I did know what he was saying. All packages had to be logged in and out of the building. By not tagging the suitcase, or entering it into the official record, they had been protecting me from the possibility that somebody else might show up and try to claim it.

“Hey,” I said awkwardly, “thanks for looking out for me…”

“No problemo,” said Goldie. “Hey, thanks, man,” he said loudly to Marco as he took the bag. “Like I said,” he continued in a low voice; I had to walk close beside him in order to hear—“Marco’s a good guy, but we had a lot of tenants complaining because the building was understaffed
during the, you know.” He threw me a significant glance. “I mean, like Carlos couldn’t get in to work for his shift that day, I guess it wasn’t his fault, but they fired him.”

“Carlos?” Carlos was the oldest and most reserved of the doormen, like an aging Mexican matinee idol with his pencil moustache and greying temples, his black shoes polished to a high gloss and his white gloves whiter than everyone else’s. “They fired Carlos?”

“I know—unbelievable.
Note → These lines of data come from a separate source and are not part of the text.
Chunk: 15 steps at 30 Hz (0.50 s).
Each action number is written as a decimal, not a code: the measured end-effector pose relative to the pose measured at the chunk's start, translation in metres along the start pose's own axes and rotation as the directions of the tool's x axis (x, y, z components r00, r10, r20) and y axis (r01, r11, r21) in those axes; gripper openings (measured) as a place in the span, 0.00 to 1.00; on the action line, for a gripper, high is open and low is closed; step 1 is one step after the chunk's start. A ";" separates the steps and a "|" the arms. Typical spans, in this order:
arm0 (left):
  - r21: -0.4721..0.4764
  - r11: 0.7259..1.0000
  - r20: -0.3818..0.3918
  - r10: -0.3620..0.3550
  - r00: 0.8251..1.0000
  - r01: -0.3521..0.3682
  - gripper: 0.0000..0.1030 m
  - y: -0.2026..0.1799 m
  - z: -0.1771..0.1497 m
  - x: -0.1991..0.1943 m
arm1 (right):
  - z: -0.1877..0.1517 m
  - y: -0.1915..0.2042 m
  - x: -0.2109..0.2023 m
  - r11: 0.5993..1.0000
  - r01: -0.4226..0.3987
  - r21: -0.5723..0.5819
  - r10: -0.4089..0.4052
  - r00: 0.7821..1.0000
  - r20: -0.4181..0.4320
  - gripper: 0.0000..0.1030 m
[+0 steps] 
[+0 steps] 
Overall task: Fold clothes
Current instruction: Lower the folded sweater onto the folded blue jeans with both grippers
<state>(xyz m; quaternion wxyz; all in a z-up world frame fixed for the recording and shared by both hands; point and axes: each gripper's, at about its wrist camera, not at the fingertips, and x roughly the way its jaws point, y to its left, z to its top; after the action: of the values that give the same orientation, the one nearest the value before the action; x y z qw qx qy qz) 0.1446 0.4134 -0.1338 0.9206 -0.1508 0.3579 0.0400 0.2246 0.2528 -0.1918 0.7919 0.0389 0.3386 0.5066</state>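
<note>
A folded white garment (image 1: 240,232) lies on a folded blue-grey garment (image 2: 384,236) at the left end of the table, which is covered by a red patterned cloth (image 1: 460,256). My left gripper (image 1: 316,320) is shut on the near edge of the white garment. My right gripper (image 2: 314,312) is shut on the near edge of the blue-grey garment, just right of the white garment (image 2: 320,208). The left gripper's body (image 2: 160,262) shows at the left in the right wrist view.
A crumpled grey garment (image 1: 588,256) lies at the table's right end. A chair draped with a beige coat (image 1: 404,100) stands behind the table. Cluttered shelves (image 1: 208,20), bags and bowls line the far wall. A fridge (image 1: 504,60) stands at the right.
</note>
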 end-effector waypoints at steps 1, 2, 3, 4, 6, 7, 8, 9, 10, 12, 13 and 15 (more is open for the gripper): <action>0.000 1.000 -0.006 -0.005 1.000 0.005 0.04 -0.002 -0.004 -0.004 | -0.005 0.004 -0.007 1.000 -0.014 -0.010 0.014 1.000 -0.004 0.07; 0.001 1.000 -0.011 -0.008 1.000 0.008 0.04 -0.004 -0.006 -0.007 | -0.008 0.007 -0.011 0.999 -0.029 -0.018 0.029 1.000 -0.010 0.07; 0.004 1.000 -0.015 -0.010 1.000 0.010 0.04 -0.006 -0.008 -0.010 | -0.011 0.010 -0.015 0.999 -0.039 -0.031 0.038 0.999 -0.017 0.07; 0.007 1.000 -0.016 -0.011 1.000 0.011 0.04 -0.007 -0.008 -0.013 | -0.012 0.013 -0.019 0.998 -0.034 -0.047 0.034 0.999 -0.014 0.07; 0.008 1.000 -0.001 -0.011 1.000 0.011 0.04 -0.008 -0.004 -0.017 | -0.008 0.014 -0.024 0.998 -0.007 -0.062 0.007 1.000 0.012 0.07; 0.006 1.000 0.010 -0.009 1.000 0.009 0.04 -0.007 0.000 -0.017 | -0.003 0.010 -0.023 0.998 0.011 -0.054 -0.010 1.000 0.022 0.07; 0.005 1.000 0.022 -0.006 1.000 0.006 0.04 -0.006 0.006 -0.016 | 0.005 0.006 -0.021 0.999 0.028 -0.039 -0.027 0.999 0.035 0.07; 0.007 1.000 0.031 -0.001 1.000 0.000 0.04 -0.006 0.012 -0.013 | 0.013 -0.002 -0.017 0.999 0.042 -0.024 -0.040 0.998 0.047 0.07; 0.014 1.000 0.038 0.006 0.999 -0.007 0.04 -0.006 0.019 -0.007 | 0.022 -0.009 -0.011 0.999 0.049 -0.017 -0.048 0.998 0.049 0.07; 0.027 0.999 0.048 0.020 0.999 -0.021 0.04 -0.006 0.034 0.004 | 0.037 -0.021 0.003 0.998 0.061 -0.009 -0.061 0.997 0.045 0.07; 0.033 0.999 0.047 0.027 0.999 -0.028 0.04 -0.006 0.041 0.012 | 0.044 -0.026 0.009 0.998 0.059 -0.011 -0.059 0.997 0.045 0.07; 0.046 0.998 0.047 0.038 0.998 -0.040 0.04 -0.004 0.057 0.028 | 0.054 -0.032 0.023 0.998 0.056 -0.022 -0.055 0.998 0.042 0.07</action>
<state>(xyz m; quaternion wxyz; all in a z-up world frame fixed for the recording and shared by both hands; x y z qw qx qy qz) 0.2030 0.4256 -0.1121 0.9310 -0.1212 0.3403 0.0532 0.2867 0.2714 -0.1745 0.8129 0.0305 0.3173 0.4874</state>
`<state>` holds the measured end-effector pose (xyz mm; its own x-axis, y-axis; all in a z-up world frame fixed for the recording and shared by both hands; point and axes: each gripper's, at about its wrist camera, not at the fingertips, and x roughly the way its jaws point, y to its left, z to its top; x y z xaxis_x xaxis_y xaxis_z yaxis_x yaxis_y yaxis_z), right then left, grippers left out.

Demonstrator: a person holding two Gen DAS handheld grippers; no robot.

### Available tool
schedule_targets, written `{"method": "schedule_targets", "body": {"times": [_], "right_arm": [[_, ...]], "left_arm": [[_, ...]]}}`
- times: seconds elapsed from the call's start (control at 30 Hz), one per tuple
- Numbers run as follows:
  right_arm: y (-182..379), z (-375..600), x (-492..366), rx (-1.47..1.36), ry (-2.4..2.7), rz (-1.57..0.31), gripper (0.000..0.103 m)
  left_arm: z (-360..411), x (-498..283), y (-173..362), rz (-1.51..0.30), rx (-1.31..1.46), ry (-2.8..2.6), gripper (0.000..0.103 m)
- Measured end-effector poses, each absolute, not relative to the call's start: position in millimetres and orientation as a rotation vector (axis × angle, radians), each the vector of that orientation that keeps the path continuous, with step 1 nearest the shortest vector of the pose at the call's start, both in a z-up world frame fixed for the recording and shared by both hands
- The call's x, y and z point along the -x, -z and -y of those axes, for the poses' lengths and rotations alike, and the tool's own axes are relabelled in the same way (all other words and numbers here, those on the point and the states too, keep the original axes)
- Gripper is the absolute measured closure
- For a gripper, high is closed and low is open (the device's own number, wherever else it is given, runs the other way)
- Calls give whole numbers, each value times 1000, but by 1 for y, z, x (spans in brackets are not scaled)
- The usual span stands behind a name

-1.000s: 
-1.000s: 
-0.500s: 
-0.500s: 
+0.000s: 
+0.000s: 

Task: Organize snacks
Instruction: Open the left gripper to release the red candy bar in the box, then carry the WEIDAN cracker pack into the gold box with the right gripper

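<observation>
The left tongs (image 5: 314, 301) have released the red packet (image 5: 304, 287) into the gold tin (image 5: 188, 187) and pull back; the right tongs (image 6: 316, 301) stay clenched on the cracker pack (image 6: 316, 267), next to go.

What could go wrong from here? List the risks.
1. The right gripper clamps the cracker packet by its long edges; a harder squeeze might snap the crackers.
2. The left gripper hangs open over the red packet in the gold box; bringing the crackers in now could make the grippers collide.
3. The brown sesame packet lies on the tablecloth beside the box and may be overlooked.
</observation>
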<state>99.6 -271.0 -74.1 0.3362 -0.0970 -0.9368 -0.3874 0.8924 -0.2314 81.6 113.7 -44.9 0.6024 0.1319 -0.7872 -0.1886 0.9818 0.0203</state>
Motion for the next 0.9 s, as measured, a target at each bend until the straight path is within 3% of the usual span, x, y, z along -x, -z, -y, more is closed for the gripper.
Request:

Thirty-four years and—” Goldie jerked a thumb over his shoulder—“pfft. And now—management’s all like security-conscious, new staff, new rules, sign everybody in and out and like that—

“Anyway,” he said, as he backed into the front door, pushing it open. “Let me get you a cab, my friend. You’re going straight to the airport?”
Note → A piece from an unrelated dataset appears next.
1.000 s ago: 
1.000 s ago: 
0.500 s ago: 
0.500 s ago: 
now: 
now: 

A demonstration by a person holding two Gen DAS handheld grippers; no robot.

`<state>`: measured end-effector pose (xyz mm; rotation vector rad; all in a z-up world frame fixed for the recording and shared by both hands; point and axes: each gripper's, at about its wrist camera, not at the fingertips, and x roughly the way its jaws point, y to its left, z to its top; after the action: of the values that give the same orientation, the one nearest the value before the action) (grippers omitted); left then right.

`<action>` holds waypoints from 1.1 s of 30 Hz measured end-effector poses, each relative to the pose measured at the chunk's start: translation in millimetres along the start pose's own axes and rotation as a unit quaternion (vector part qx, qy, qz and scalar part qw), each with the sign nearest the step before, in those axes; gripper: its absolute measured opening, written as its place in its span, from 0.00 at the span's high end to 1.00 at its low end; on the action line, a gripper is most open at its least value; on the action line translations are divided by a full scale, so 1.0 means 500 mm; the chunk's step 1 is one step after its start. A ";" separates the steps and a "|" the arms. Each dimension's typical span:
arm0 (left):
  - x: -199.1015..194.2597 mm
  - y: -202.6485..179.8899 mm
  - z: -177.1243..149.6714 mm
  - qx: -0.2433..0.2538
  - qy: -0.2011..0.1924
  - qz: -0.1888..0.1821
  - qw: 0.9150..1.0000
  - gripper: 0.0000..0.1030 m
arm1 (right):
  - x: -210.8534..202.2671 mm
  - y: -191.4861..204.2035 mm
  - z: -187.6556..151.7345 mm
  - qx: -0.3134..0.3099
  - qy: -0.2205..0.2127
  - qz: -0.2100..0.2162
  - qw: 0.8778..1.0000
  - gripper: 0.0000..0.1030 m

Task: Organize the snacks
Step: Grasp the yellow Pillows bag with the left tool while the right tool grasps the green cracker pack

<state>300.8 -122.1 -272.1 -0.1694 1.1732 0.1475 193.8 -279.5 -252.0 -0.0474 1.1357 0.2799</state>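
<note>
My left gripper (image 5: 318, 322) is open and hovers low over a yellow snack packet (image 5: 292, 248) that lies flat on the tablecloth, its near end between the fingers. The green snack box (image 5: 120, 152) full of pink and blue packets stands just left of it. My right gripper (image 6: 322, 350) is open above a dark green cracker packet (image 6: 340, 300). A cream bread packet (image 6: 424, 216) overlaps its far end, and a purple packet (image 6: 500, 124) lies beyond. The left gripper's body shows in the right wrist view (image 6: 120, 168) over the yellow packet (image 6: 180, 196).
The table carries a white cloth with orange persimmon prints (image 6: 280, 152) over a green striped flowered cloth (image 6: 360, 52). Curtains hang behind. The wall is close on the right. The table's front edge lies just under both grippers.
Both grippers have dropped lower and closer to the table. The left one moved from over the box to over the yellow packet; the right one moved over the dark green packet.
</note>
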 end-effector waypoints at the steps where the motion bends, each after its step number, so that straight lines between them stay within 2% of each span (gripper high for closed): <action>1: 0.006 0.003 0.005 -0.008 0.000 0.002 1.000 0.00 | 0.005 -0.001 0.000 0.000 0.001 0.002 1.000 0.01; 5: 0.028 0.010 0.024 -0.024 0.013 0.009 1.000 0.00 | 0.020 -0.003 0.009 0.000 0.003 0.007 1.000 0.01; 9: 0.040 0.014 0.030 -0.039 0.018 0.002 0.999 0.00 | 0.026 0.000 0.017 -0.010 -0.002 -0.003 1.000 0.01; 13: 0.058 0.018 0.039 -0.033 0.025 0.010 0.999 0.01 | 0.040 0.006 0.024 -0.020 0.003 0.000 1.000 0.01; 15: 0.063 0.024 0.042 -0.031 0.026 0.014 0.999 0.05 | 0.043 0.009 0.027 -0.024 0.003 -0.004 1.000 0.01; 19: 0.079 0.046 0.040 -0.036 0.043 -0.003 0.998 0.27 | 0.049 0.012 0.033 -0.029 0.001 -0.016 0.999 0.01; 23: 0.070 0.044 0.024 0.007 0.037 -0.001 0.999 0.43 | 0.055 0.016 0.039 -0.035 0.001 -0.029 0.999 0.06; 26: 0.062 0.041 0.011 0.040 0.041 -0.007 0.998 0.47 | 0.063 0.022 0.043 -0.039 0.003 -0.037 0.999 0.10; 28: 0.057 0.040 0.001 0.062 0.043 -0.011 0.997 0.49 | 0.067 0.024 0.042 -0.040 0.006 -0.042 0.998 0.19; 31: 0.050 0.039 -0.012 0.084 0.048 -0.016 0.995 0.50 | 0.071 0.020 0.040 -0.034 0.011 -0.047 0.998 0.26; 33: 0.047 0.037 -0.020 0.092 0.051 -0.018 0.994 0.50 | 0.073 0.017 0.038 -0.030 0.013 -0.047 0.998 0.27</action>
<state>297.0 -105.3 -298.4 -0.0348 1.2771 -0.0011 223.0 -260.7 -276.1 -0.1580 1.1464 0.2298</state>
“No—” I said, putting out a hand to stop him—I’d been so preoccupied, I hadn’t really noticed what he was doing—but he brushed me aside with a
naah
motion.

“No, no,” he said—hauling the bag to the curb—“it’s all right, my friend, I got it,” and I realized, in consternation, that he thought I was trying to stop him taking the bag outside because I didn’t have money to tip.

“Hey, wait up,” I said—but at the same instant, Goldie whistled and charged into the street with his hand up. “Here! Taxi!” he shouted.
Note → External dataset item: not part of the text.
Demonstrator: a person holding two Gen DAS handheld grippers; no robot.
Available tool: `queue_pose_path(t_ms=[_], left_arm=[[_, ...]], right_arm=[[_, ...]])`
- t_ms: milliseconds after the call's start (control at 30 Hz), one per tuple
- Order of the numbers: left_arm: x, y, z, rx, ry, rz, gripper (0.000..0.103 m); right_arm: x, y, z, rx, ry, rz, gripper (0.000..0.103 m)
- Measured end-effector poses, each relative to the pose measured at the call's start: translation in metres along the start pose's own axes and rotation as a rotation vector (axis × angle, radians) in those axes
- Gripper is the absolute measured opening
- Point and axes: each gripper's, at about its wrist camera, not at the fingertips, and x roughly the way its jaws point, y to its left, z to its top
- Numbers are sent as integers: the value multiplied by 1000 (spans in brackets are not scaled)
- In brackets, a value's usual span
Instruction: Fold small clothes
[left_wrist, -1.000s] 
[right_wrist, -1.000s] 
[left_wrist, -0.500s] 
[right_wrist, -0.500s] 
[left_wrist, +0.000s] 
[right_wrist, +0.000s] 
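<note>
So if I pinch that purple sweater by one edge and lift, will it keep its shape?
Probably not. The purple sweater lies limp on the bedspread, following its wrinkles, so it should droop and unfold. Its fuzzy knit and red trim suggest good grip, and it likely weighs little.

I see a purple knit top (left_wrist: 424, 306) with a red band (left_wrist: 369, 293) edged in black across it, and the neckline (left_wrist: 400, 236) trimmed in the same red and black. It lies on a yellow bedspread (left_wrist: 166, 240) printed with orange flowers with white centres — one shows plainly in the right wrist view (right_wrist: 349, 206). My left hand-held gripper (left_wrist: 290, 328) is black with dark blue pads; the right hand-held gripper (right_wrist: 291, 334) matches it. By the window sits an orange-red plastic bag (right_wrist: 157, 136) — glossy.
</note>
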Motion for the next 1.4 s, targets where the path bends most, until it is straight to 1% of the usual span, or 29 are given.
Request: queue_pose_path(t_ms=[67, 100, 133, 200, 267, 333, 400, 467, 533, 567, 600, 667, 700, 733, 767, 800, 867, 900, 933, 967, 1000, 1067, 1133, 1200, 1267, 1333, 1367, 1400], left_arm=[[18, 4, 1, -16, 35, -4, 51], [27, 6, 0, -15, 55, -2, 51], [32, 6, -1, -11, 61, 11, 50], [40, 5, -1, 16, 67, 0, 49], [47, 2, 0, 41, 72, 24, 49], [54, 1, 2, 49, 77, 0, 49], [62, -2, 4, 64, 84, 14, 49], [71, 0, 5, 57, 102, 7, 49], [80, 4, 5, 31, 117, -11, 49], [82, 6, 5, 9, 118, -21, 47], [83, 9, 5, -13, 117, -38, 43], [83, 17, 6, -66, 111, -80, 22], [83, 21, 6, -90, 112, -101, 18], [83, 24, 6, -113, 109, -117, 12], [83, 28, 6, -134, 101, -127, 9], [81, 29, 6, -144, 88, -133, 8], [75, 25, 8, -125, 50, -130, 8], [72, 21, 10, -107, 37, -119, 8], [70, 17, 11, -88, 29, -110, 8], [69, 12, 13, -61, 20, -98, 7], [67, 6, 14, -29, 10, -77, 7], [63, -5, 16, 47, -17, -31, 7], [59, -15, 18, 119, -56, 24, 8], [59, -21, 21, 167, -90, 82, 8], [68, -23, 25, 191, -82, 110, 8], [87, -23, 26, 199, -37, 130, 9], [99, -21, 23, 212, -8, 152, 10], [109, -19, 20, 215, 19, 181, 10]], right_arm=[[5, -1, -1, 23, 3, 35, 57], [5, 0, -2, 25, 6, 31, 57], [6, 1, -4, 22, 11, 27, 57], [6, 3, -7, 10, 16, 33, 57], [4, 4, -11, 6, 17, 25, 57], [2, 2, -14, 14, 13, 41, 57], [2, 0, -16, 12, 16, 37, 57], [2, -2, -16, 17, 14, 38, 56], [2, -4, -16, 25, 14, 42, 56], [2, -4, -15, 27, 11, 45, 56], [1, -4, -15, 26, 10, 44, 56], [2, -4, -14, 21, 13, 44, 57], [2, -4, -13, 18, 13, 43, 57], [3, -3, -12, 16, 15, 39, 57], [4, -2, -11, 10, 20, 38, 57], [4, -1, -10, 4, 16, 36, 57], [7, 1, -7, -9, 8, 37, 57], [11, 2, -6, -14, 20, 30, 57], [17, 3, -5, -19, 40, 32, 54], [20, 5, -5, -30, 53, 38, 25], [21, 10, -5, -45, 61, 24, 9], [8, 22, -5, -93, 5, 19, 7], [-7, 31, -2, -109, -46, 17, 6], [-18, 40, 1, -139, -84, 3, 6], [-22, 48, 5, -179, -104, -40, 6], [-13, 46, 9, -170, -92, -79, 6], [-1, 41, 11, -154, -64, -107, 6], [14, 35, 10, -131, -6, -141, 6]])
I stopped in the doorway, dismayed, as the cab swooped in from the curb. “Bingo!” said Goldie, opening the back door. “How’s that for timing?” Before I could quite think how to stop him without looking like a jerk, I was being ushered into the back seat as the suitcase was hoisted into the trunk, and Goldie was slapping the roof, the friendly way he did.

“Have a good trip, amigo,” he said—looking at me, then up at the sky. “Enjoy the sunshine out there for me. You know how I am about the sunshine—I’m a tropical bird, you know? I can’t wait to go home to Puerto Rico and talk to the bees.
Hmmn
…” he sang, closing his eyes and putting his head to the side. “My sister has a hive of tame bees and I sing them to sleep. Do they got bees in Vegas?”

“I don’t know,” I said, feeling quietly in my pockets to see if I could tell how much money I had.

“Well if you see any bees, tell ’em Goldie says hi. Tell ’em I’m coming.”


¡Hey! ¡Espera!
” It was Jose, hand up—still dressed in his soccer-playing
clothes, coming to work straight from his game in the park—swaying towards me with his head-bobbing, athletic walk.